**ABOUT THIS EXERCISE**
Copy verbatim the block of lines in the entries below whose first line contains "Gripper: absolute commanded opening" and whose last line contains "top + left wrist". Leave out all other lines.

*** INFORMATION SHOWN Section Begins ***

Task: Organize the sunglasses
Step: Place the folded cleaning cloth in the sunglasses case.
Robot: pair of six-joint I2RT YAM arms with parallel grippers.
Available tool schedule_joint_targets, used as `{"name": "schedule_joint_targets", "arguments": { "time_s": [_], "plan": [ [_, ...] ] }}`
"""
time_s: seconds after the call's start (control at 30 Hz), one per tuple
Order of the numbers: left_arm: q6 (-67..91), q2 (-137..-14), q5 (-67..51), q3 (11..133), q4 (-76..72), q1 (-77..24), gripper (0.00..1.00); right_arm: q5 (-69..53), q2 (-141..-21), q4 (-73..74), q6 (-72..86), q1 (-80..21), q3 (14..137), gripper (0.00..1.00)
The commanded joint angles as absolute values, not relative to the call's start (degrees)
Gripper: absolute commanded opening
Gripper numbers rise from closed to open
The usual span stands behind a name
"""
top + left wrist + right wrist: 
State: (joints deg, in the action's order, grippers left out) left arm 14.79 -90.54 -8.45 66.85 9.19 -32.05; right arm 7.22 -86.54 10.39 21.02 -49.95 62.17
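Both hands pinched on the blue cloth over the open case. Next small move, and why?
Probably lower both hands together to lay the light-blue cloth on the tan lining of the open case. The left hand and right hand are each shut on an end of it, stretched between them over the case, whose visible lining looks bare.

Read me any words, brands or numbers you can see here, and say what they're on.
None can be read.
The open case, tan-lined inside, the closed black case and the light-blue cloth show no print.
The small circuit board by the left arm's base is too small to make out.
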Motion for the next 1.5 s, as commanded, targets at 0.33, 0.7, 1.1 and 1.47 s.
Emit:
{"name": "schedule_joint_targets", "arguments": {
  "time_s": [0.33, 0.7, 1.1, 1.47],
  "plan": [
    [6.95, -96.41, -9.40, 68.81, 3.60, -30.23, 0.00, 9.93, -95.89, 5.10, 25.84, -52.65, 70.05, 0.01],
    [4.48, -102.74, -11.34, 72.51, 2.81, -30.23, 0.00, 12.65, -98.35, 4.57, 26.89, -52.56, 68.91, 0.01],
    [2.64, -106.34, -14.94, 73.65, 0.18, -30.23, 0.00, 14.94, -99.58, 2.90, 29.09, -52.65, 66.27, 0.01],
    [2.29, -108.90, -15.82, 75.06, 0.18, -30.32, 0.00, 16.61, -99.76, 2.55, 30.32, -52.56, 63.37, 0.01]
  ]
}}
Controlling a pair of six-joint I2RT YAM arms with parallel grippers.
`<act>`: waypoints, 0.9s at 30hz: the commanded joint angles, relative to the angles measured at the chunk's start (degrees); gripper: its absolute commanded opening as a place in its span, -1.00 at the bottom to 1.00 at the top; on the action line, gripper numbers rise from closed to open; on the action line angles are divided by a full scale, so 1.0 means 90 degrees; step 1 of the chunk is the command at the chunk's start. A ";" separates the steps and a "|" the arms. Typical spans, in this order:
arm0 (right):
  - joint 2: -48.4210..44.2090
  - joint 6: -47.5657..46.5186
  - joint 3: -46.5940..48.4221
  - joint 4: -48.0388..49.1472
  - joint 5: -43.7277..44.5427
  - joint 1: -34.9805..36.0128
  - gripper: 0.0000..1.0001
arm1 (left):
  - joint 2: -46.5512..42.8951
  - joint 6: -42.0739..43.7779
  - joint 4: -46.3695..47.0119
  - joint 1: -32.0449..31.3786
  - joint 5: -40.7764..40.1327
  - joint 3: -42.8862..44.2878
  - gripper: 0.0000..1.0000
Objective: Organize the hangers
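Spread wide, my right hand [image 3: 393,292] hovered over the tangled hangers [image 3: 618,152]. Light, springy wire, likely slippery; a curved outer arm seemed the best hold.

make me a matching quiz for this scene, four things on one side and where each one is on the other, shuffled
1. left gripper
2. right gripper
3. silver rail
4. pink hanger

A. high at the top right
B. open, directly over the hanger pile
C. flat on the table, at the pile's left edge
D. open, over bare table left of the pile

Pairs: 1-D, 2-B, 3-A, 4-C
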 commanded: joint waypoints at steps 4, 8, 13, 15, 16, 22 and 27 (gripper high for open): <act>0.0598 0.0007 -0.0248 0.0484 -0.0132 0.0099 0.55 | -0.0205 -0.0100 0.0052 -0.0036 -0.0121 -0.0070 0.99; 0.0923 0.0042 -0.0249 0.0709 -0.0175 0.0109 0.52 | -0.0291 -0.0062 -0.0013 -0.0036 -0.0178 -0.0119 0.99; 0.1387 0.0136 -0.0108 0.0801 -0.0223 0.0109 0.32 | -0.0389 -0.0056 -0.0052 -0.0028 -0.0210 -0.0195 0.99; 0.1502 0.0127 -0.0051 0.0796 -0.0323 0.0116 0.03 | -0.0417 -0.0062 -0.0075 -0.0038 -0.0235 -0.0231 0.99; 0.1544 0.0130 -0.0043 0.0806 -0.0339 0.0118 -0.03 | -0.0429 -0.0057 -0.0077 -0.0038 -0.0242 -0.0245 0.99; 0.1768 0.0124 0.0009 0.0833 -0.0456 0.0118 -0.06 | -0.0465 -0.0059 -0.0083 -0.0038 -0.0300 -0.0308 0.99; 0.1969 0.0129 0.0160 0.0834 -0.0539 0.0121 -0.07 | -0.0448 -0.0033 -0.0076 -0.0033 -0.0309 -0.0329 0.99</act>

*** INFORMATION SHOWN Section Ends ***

**EXERCISE RESPONSE**
Gripper: absolute commanded opening
Gripper numbers rise from closed to open
The usual span stands behind a name
"""
top + left wrist + right wrist: 

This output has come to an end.